Un chrono sur marathon, ça ne se décrète pas !

Avant de prendre place dans les sas d'allure, assurez-vous d'avoir bien estimé vos capacités

Avant de prendre place dans les sas d’allure, assurez-vous d’avoir bien estimé vos capacités.

L’erreur la plus fréquemment commise, dès le début de la préparation d’un marathon, consiste à se fixer un objectif chronométrique « irréalisable ». De quoi se retrouver déçu, frustré voire dégoûté, par sa course le jour J.
Comme s’il suffisait de suivre à la lettre le plan en 4 séances de 3h45 proposé par le bon copain ou par le magazine de référence pour s’assurer ce joli chrono, le jour de la course….
Malheureusement (ou heureusement) les choses sont plus compliquées que ça. Pour plusieurs raisons… qui seront très prochainement détaillées, expliquées, commentées sur ce blog. Les voici synthétisées, pour ce premier post.

Physiologiquement, chaque coureur a ses limites. Il faut donc précisément établir le potentiel réel du coureur avant de lui proposer un plan. C’est le rôle du test VMA. Idéalement, on réalise un test VMA 20 semaines avant la date du marathon. Il permet d’établir un premier plan, cohérent et adapté, sur 3 cycles de 4 semaines : adaptation, vitesse, assimilation.

On fait alors de nouveau un test VMA 8 semaines avant le marathon : de ce résultat, on pourra précisément fixer un objectif chronométrique réalisable.

On peut régresser lorsqu’on s’entraîne mal. Trop de coureurs pensent que plus ils s’entraînent  plus ils accumulent les « bornes » et mieux ils seront préparés le jour de la course. Grossière erreur ! Imaginez, comme dans les jeux vidéos, que vous disposez d’un capital de 100 points lors de votre préparation (qui durera entre 8 et 12 semaines, selon le plan choisi). Toute séance mal exécutée (trop vite, trop longtemps) ou réalisée en période de maladie ou de fatigue entame ce capital. Sans accompagnement, sans écoute régulière, un coureur peut s’enfoncer sans le savoir dans le sur-entrainement et arriver amoindri (avec uniquement 40% de ses points par exemple) sur la ligne de départ.
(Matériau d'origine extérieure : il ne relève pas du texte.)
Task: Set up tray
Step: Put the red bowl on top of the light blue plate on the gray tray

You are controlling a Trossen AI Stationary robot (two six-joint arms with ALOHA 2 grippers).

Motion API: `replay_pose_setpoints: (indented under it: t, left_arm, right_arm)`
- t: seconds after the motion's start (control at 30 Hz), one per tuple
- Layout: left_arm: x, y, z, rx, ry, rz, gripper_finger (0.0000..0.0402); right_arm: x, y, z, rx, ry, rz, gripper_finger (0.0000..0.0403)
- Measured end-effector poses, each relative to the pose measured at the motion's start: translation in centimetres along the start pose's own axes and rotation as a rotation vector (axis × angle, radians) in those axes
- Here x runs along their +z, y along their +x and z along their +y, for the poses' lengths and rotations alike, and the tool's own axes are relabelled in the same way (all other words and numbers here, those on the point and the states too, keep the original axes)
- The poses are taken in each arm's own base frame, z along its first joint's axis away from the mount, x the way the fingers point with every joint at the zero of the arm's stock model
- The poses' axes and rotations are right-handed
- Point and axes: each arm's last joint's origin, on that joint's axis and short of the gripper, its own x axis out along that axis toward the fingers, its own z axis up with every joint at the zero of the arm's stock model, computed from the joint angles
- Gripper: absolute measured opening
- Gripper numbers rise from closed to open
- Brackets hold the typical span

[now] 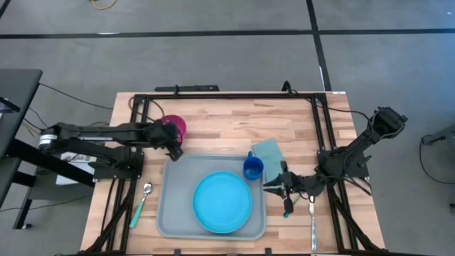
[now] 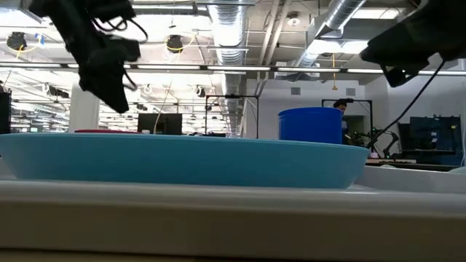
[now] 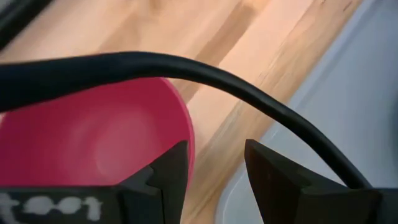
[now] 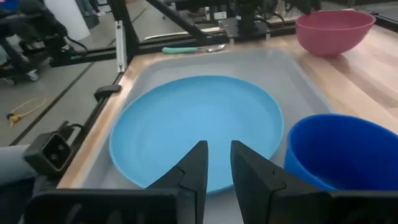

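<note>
Our large grey-blue plastic tray sits at the bench's near edge, holding the round blue plate. Left gripper fingers open, empty, beside the pink bowl; right gripper fingers narrowly apart, empty.

The tray is a large grey-blue plastic rectangle with rounded corners and a low raised rim. It lies flat on the wooden counter, toward its front edge and about midway across. A round bright blue plate sits inside it, filling much of the floor, and a deep blue cup stands upright at the tray's far right corner. The grey floor left of the plate is bare.
</note>
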Motion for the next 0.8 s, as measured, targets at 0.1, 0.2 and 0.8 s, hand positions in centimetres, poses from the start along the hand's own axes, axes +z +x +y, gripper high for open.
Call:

Une course réussie est une course maîtrisée  On doit prendre le départ d’un marathon avec un scénario et s’y tenir. Partir trop prudemment ne permettra pas de réaliser le chrono envisagé. Partir plus vite que son objectif est l’assurance de rater sa course et de le payer spectaculairement dans les 15 derniers kilomètres : le fameux mur !
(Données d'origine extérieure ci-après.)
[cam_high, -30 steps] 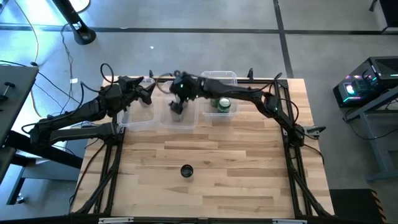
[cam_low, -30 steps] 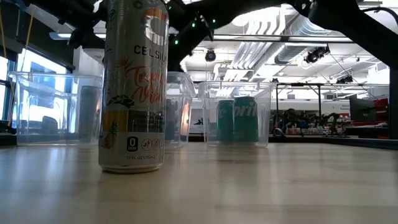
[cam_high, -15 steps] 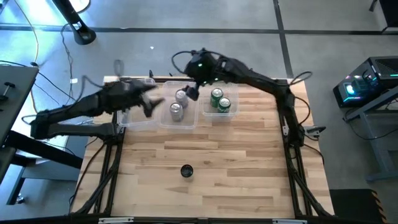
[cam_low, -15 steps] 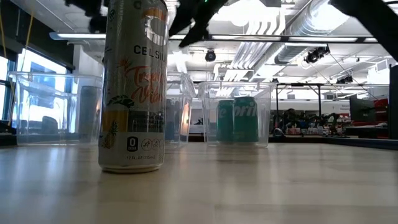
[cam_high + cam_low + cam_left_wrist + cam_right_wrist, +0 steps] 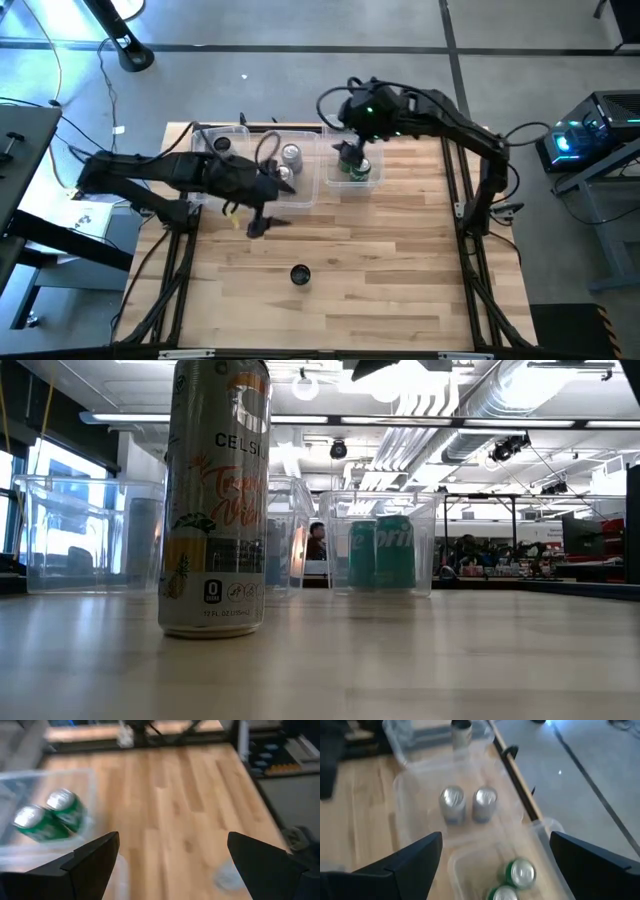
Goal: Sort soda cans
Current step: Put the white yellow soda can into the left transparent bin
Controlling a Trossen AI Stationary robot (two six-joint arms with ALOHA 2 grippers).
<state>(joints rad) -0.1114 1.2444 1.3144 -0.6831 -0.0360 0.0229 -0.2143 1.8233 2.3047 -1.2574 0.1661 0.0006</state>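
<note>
Left gripper (image 5: pixel 262 222): jaws spread, empty, above bare table (image 5: pixel 400 270) just in front of the middle bin (image 5: pixel 300 195). The lone black can (image 5: pixel 300 274) stands beyond it, nearer the front edge. Right gripper (image 5: pixel 347 153): jaws spread, empty, over the right bin (image 5: pixel 352 183) holding two green cans (image 5: pixel 516 872). Two silver cans (image 5: pixel 454 802) stand in the middle bin; another black can (image 5: pixel 221 145) is in the left bin (image 5: pixel 205 140).

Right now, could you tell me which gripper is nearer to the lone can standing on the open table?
The left gripper, open just beyond the lone can. The right gripper, also open, hangs far back over the green cans' bin.
</note>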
Le premier marathon est une découverte. Pour cela, l’avant-course est aussi un moment d’apprentissage et d’humilité. Des dizaines de trucs et d’astuces sont à connaitre et à partager, bon nombre de conseils sont à suivre. Progresser en course à pied c’est savoir écouter, c’est comprendre, c’est parfois ralentir pour mieux courir le jour venu. Car c’est bien de cela qu’il s’agit. Franchir la ligne d’arrivée de son marathon, avec plaisir et fierté, certain d’avoir tout donné, convaincu de faire mieux la prochaine fois.